Apart from administrative role, the neoclassic building has also a highly important role in Indonesia’s history as it is the place where the country independence was signed. The ceremony of lowering the Dutch flag and rising the Indonesian one was held in front of the Palace, thousands of people yelling “Merdeka! Merdeka!” (which means freedom).

The building’s exterior can be admired from the Merdeka Square, while the inside of the building can be visited under strict rules of security. Special checking will be performed and only persons dressed decently will be allowed inside. Women wearing trousers are not granted access into the building.
Istana Negara (State Palace)

9) Istana Negara (State Palace)

Located opposite the Merdeka Palace and facing the Ciliwung River, in an exquisite neighborhood of old Batavia, Istana Negara or State Palace is a neoclassic building originally featuring two stories. The Negara Palace was built in 1796 and served as accommodation for J. A. van Braam, a Dutch businessman. In 1820 the building was sold to the Dutch authorities and became the official residence of the General-Governor during his stay in Batavia.
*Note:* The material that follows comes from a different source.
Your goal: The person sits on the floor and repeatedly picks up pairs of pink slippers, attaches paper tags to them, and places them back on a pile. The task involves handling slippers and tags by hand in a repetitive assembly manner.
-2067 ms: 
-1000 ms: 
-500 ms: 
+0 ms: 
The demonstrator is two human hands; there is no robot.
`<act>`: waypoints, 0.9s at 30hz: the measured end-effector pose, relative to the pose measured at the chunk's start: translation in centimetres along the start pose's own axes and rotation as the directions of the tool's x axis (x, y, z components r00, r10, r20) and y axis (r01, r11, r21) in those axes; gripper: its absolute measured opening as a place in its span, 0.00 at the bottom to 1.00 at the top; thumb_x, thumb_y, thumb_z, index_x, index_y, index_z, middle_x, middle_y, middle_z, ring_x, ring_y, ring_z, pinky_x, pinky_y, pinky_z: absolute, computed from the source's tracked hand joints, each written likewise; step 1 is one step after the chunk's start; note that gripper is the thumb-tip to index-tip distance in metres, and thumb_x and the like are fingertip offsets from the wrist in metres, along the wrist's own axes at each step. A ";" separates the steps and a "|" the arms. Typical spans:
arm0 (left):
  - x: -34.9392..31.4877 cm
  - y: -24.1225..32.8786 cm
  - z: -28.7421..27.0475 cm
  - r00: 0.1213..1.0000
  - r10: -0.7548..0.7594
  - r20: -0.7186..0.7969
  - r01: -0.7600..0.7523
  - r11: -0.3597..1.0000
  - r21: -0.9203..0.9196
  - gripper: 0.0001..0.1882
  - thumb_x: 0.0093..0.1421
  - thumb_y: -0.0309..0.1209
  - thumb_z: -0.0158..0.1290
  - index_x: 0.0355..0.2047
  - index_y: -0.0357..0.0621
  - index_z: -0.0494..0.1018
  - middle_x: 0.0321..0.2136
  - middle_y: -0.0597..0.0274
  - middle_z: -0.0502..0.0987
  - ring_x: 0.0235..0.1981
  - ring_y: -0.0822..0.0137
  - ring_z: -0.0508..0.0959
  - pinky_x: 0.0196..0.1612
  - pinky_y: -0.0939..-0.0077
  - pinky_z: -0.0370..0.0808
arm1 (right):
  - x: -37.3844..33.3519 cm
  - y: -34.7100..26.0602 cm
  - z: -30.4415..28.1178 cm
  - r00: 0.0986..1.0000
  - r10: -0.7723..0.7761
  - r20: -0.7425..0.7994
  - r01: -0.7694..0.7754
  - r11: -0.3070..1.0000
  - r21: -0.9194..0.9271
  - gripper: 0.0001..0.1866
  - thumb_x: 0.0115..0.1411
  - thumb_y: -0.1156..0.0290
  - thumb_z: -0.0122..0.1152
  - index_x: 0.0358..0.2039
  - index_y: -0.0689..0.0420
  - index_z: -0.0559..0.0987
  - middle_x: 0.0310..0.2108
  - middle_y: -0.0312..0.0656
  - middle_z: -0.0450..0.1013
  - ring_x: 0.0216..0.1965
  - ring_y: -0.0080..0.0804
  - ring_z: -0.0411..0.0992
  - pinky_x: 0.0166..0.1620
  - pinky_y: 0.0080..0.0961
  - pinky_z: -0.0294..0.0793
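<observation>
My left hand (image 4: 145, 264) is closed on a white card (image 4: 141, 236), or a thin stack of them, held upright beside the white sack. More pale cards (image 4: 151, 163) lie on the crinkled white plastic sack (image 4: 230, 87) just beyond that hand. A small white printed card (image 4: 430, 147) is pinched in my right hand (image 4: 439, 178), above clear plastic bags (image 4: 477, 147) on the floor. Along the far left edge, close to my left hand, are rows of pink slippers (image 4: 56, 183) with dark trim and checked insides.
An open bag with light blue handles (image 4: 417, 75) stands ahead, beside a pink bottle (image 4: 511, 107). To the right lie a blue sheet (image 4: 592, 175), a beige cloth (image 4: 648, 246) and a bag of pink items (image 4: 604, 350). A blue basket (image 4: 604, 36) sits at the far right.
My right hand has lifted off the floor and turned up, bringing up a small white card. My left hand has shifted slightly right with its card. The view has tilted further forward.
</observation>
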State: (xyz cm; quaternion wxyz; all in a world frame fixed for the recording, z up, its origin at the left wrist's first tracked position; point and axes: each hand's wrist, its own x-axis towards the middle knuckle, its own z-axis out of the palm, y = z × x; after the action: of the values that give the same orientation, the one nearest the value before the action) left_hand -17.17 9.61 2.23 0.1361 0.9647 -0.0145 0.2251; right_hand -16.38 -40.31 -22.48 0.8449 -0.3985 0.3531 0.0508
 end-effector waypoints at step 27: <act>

In 1848, the second story was demolished and the ground floor was enlarged so as to make the building more suitable for formal events and diplomatic meetings.

Along the time, Negara Palace witnessed two of Indonesia’s highly important historical events: the declaration of cultuurstelsel system under the Governor Graaf van den Bosch and the ratification of Indonesia’s declaration of Independence by the Dutch authorities on March 25th, 1947 (the Linggarjati Agreement).

Nowadays Istana Negara serves as a venue for official meetings, presidential visits and state affairs. Banquets and formal events are also held inside the Negara Palace.

Visitors are allowed only after a thorough check. Women wearing trousers are not granted access into the palace.